Millot argues that the term “terrorist” is “hyperbolic” because the Weather Underground did not practice “the deliberate indiscriminate use of force against innocents to strike fear in the general public.” Instead, they “just” blew up government buildings, taking care not to injure anyone.

This strikes me as semantic jujitsu (the Weathermen did use violence to forward their political aims), but I’m certainly happy to concede that what Al Qaeda perpetrates, for example, is much, much, much worse.

Still, were the Weathermen’s actions defensible? Hardly. Sometimes we at the Fordham Institute are considered “bomb throwers”—but only figuratively. We tend to disagree strongly with the teachers unions, but it would be morally reprehensible for us to call on school reformers to bomb their headquarters, even in the middle of the night when no one could be hurt. That’s not how democracies are supposed to work.

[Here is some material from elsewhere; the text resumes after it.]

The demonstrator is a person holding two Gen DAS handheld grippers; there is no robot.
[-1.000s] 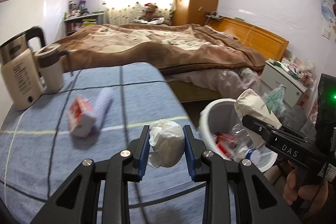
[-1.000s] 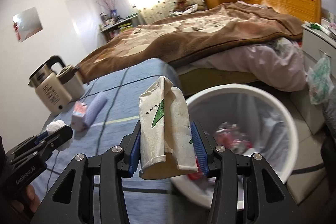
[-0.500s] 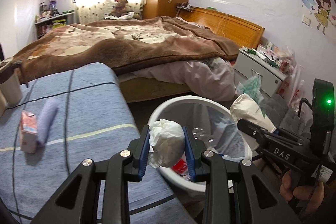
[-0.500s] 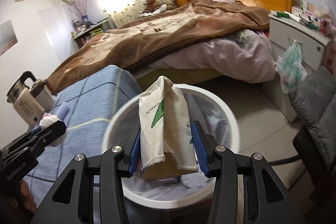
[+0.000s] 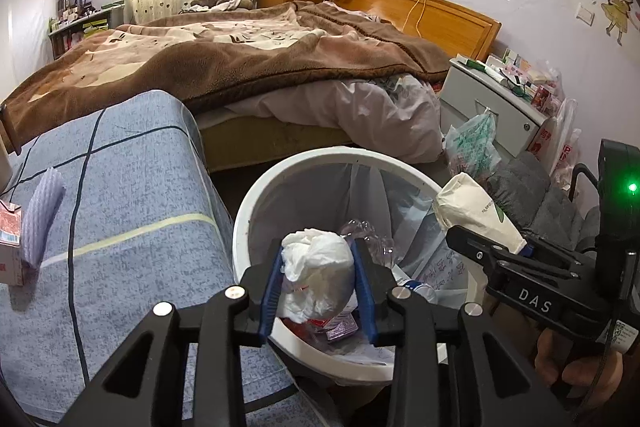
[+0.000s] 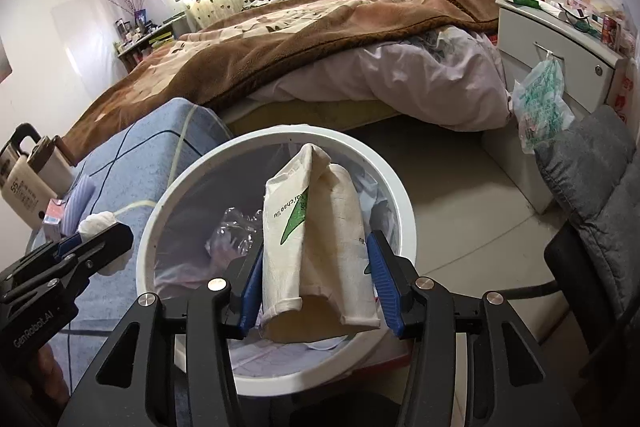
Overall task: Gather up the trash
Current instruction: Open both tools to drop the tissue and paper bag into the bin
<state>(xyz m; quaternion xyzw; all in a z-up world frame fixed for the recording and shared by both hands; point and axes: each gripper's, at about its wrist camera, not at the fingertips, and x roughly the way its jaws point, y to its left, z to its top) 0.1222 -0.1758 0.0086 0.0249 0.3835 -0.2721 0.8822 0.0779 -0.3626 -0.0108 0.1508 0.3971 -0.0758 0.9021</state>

Furthermore, Millot argues that Ayers was a “fugitive from justice,” but since all charges were dropped because of “prosecutorial misconduct,” he is presumed to be “innocent until proven guilty.”

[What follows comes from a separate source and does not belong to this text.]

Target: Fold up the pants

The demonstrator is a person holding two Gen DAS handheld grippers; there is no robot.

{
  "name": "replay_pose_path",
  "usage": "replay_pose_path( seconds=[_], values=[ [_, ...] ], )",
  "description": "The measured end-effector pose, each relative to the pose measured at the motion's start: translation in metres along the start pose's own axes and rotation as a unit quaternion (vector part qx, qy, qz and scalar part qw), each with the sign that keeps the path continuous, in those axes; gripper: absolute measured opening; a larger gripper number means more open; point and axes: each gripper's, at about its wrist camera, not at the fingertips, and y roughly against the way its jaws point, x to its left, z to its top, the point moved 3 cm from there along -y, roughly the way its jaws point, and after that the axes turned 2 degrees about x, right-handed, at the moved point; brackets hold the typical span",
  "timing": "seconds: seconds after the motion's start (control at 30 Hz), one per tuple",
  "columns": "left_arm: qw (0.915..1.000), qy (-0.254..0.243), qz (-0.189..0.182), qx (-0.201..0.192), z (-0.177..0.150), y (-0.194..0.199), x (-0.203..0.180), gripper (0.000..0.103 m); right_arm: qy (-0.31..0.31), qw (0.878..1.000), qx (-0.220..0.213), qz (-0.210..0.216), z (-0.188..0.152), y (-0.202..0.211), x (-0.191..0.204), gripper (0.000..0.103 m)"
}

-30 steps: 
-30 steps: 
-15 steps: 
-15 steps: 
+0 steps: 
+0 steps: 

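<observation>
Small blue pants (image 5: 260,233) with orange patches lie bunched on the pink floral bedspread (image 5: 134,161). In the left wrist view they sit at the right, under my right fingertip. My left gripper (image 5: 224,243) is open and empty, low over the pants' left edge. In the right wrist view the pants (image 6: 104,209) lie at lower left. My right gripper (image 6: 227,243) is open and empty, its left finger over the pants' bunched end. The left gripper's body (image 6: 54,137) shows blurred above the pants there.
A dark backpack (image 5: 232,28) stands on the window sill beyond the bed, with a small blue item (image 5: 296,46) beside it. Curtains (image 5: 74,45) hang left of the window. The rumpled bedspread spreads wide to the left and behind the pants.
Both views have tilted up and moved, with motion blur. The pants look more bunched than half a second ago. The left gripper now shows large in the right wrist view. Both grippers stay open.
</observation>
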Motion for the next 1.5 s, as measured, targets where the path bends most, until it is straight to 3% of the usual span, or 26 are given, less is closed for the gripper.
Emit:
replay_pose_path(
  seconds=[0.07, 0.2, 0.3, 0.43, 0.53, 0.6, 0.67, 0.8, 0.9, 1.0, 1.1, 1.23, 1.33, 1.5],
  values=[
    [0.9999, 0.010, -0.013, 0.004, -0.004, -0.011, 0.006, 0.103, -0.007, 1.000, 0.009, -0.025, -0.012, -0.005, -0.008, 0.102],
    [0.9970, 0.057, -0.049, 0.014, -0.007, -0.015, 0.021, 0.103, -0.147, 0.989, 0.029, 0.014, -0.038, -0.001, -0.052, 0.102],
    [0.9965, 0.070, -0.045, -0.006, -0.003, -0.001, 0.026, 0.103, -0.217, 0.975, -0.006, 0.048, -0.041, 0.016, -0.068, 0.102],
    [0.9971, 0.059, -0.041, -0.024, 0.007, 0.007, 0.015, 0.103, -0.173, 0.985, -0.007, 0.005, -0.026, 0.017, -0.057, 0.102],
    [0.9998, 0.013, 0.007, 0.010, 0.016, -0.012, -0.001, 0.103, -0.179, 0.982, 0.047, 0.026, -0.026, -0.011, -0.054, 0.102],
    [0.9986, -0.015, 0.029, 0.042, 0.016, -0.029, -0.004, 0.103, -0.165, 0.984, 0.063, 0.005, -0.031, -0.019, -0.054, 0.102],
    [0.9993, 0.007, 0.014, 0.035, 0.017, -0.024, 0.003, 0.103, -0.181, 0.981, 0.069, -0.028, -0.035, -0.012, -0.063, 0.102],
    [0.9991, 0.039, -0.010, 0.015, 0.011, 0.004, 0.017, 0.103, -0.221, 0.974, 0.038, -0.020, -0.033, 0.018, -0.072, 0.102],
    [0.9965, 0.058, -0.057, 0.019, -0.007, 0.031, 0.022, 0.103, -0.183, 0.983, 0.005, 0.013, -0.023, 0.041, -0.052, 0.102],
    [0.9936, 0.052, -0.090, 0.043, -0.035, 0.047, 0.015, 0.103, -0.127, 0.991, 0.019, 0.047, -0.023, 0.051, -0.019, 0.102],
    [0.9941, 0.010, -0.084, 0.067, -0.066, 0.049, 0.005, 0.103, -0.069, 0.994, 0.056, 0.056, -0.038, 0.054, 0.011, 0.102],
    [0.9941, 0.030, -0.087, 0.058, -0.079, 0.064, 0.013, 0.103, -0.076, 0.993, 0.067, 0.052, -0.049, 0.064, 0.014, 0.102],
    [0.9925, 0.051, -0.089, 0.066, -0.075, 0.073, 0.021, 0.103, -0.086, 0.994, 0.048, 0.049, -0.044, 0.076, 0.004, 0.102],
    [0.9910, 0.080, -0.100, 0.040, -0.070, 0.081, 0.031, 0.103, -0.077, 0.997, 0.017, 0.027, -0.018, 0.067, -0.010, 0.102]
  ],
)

Yet in this article, Ayers is quoted as saying, “Guilty as hell. Free as a bird. Isn’t America a great country?”

So yes, I think the American Educational Research Association might want to think twice before allowing a man who partook in political violence and refuses to apologize for it to join its leadership team. (As I explained on the Education Gadfly Show last week, I’m not arguing that the AERA should strip his membership because of his wacky educational views; if that were the standard, the group would have no officers.) In fact, if a young Bill Ayers walked into an education school wanting to be a teacher, I don’t think he would even qualify for that, under the National Council for the Accreditation of Teacher Education’s “dispositions” standard, which all ed schools are supposed to apply to teacher candidates:

Professional attitudes, values, and beliefs demonstrated through both verbal and non-verbal behaviors as educators interact with students, families, colleagues, and communities. These positive behaviors support student learning and development.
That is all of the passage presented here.